[[ DATA FOR REVIEW, beginning ]]
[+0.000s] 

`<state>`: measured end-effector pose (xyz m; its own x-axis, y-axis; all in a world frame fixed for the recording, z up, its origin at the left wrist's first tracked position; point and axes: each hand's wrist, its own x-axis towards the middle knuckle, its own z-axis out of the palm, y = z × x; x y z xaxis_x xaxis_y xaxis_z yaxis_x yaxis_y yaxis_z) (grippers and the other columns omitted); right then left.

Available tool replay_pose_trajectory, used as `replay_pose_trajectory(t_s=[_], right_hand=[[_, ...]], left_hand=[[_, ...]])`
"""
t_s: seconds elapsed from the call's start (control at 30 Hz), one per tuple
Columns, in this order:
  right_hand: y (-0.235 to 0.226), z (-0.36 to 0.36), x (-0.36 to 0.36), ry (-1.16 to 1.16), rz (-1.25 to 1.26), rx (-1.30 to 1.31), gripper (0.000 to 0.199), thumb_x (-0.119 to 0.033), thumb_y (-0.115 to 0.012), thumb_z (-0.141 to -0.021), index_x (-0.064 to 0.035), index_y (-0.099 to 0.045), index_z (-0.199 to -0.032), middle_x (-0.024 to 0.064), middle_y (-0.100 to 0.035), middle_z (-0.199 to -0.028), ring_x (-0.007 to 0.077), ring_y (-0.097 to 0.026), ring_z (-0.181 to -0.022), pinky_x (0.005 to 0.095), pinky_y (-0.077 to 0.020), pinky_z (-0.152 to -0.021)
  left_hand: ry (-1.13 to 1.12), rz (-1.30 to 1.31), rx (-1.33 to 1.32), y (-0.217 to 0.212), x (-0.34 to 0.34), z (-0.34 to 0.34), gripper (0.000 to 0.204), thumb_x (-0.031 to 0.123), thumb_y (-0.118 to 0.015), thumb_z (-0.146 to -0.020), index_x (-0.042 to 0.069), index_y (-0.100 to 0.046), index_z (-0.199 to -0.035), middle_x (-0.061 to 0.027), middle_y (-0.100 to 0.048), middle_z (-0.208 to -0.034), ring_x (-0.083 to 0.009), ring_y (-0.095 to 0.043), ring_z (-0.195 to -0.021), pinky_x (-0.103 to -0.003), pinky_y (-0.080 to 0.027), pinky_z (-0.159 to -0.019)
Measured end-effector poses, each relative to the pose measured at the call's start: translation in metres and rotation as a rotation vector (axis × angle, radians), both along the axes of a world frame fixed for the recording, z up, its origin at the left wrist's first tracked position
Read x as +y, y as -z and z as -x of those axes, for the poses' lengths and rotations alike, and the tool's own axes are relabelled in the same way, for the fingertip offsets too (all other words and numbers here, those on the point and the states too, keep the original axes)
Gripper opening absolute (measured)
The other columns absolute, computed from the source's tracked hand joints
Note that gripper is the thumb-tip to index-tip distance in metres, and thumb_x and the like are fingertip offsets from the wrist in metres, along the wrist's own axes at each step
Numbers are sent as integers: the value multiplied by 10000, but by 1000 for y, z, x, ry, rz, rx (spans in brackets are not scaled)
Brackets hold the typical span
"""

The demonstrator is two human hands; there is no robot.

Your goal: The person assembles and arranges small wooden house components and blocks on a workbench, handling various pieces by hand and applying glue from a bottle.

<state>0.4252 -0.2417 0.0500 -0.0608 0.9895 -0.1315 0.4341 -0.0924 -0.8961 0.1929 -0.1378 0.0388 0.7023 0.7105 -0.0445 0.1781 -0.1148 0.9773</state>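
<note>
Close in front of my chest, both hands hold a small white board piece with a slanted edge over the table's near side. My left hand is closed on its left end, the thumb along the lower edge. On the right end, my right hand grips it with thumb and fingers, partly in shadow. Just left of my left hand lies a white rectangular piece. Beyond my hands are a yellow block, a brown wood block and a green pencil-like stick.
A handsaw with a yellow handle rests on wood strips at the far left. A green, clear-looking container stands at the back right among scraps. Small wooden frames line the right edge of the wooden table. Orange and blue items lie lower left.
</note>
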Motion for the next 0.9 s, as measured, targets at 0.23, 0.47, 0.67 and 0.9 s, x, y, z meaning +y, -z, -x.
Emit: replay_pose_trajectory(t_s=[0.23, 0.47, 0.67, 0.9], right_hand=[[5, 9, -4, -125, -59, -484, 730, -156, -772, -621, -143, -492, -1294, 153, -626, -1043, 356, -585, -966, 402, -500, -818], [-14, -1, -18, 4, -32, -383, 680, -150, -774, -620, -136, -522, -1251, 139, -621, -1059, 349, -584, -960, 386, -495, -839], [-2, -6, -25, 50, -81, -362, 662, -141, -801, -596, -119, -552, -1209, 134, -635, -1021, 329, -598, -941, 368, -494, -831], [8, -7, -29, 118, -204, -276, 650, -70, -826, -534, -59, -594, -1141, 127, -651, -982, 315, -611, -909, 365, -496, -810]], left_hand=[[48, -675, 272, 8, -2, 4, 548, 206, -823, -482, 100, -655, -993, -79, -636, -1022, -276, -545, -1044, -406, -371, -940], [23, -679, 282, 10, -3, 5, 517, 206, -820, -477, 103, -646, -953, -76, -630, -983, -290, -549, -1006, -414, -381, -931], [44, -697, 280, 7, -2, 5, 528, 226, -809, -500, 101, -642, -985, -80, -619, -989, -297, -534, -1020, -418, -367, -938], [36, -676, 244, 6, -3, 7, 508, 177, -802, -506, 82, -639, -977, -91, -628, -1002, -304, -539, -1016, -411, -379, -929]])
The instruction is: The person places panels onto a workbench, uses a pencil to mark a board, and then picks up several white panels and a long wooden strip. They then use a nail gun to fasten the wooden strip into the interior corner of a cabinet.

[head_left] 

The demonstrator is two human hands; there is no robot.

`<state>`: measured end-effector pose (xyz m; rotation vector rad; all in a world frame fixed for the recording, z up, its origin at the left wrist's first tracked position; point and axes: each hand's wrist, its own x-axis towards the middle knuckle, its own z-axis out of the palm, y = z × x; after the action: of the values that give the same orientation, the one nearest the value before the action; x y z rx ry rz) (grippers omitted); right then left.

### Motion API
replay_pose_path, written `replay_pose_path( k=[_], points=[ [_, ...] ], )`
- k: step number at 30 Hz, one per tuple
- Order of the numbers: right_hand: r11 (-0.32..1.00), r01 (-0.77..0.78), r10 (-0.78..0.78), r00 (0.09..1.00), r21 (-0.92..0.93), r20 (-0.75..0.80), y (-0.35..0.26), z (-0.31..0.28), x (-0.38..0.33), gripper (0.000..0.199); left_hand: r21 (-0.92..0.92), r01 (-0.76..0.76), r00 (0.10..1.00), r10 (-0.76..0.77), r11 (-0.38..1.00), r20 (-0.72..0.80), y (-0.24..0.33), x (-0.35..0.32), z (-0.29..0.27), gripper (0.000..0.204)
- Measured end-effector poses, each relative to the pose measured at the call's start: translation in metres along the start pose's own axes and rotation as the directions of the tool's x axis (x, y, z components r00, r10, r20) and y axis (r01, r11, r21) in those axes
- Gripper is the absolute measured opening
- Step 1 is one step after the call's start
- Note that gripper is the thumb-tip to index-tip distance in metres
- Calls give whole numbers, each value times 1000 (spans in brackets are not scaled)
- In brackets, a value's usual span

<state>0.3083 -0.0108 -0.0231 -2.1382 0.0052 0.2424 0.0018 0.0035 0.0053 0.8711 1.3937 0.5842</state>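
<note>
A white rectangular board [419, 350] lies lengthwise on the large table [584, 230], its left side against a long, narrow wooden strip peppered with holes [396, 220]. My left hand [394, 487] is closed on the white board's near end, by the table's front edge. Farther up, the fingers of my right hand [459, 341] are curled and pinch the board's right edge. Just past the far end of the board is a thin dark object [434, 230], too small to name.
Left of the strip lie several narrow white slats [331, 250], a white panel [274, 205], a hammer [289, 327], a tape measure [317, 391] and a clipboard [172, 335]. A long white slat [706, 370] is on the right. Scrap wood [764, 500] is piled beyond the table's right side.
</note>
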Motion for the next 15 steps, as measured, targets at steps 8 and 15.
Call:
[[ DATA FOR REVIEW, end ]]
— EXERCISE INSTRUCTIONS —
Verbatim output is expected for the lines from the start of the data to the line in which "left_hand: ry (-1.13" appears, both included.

— RESULT —
[+0.000s] 

`<state>`: measured end-effector pose (xyz m; its own x-axis, y-axis; all in a world frame fixed for the recording, z up, its origin at the left wrist's first tracked position; point and axes: each hand's wrist, its own x-axis towards the middle knuckle, its own z-axis out of the palm, y = z × x; x y z xaxis_x xaxis_y xaxis_z yaxis_x yaxis_y yaxis_z) (grippers and the other columns omitted); right then left.

Available tool replay_pose_trajectory, used as `replay_pose_trajectory(t_s=[_], right_hand=[[_, ...]], left_hand=[[_, ...]])`
"""
t_s: seconds elapsed from the call's start (control at 30 Hz), one per tuple
Columns, in this order:
  right_hand: y (-0.235 to 0.226), z (-0.36 to 0.36), x (-0.36 to 0.36), ry (-1.16 to 1.16), rz (-1.25 to 1.26), rx (-1.30 to 1.31), gripper (0.000 to 0.199), thumb_x (-0.119 to 0.033), thumb_y (-0.115 to 0.012), thumb_z (-0.141 to -0.021), index_x (-0.064 to 0.035), index_y (-0.099 to 0.045), index_z (-0.199 to -0.032), middle_x (-0.024 to 0.064), middle_y (-0.100 to 0.035), middle_z (-0.199 to -0.028), ring_x (-0.007 to 0.077), ring_y (-0.097 to 0.026), ring_z (-0.181 to -0.022), pinky_x (0.005 to 0.095), pinky_y (-0.077 to 0.020), pinky_z (-0.152 to -0.021)
  left_hand: ry (-1.13 to 1.12), rz (-1.30 to 1.31), rx (-1.33 to 1.32), y (-0.217 to 0.212), x (-0.34 to 0.34), z (-0.34 to 0.34), gripper (0.000 to 0.204), thumb_x (-0.031 to 0.123), thumb_y (-0.118 to 0.015), thumb_z (-0.146 to -0.020), index_x (-0.042 to 0.069), index_y (-0.100 to 0.046), index_z (-0.199 to -0.035), middle_x (-0.061 to 0.027), middle_y (-0.100 to 0.048), middle_z (-0.208 to -0.034), ring_x (-0.083 to 0.009), ring_y (-0.095 to 0.043), ring_z (-0.195 to -0.021), pinky_x (-0.103 to -0.003), pinky_y (-0.080 to 0.027), pinky_z (-0.159 to -0.019)

With this output, the exercise is done.